_What you are asked to do:_
Return, word for word, only the lines of the data below that lie between the line with "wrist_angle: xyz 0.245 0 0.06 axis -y" and the line with "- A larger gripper", those two lines included.
-------
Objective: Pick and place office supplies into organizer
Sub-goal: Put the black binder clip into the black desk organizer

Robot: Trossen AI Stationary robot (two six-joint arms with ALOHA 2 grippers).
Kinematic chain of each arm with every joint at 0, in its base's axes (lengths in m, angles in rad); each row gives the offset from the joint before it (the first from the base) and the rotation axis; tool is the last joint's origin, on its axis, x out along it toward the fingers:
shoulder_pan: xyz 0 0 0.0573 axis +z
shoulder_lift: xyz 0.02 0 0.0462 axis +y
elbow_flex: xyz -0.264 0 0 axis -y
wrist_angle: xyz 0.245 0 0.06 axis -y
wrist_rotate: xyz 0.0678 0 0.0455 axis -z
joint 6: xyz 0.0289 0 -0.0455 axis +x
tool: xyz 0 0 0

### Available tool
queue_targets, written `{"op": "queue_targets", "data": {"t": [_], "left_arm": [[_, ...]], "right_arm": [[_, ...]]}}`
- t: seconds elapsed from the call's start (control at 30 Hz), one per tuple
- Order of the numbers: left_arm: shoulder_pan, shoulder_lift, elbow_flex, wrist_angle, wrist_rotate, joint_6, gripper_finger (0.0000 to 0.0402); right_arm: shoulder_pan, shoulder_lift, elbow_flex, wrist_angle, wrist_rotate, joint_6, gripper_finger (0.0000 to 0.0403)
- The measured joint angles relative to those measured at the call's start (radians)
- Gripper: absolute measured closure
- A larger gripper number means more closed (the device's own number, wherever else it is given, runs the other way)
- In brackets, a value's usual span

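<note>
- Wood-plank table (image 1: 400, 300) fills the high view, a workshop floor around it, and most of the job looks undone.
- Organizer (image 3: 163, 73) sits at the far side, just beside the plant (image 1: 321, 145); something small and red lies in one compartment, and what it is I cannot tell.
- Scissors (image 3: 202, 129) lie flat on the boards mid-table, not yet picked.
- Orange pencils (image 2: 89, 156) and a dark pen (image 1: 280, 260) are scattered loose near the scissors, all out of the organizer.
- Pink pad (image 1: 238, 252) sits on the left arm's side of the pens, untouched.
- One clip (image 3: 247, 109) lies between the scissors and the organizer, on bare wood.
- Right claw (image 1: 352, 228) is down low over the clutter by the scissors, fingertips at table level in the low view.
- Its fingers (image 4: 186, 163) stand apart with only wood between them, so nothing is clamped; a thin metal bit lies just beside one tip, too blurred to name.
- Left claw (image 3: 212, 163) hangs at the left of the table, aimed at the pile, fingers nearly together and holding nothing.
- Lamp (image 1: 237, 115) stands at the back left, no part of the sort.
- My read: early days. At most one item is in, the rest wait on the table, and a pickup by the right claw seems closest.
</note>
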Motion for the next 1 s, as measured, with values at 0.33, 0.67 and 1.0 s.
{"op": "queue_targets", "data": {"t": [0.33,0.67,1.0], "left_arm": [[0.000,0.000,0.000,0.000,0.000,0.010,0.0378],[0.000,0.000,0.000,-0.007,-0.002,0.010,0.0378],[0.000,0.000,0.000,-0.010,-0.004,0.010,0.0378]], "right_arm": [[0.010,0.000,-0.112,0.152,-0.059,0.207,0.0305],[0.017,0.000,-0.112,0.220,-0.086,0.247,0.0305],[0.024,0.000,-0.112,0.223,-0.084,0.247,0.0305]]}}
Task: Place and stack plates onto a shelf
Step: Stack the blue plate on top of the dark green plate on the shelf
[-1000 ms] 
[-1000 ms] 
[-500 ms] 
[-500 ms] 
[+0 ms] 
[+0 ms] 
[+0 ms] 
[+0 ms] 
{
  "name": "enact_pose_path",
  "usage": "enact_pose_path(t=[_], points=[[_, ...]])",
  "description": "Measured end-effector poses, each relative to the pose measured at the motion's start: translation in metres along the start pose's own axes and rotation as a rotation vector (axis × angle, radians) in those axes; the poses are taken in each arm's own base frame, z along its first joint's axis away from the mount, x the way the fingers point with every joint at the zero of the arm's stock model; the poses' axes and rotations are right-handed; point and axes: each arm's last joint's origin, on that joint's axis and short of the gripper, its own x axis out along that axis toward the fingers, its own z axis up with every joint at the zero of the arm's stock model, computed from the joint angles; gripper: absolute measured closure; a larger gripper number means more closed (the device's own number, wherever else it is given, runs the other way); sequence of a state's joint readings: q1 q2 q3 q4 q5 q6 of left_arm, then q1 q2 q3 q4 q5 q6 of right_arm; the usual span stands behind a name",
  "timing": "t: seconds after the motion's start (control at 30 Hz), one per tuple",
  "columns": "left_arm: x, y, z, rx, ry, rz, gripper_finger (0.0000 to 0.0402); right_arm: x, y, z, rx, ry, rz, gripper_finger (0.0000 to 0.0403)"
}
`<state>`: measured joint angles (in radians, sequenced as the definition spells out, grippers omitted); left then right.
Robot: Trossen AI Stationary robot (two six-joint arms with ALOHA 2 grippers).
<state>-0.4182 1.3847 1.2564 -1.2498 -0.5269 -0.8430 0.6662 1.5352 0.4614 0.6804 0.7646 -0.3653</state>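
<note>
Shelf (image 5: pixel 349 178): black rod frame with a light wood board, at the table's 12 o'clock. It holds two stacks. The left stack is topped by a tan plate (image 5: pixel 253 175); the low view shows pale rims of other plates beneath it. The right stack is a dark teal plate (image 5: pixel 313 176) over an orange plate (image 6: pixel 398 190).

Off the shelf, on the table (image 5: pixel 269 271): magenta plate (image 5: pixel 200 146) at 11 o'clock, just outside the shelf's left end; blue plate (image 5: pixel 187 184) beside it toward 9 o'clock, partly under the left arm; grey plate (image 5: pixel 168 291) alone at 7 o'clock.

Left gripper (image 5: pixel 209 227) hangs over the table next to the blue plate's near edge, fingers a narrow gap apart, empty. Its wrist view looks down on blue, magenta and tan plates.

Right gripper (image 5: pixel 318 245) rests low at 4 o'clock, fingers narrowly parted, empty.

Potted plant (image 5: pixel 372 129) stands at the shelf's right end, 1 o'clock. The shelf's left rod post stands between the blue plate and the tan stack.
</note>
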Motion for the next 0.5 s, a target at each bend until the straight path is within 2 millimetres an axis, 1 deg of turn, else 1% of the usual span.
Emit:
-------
_Response to the task:_
wrist_angle: xyz 0.245 0 0.06 axis -y
wrist_rotate: xyz 0.0678 0 0.0455 axis -z
joint 6: xyz 0.0289 0 -0.0455 axis +x
tool: xyz 0 0 0

### Available tool
queue_targets, written `{"op": "queue_targets", "data": {"t": [_], "left_arm": [[_, ...]], "right_arm": [[_, ...]]}}`
- t: seconds elapsed from the call's start (control at 30 Hz), one per tuple
- Order of the numbers: left_arm: shoulder_pan, shoulder_lift, elbow_flex, wrist_angle, wrist_rotate, joint_6, gripper_finger (0.0000 to 0.0402); right_arm: shoulder_pan, shoulder_lift, elbow_flex, wrist_angle, wrist_rotate, joint_6, gripper_finger (0.0000 to 0.0403)
- The measured joint angles relative to those measured at the call's start (radians)
- Gripper: absolute measured closure
- A larger gripper number means more closed (the device's own number, wherever else it is given, runs the other way)

Nothing remains to be answered in this exercise.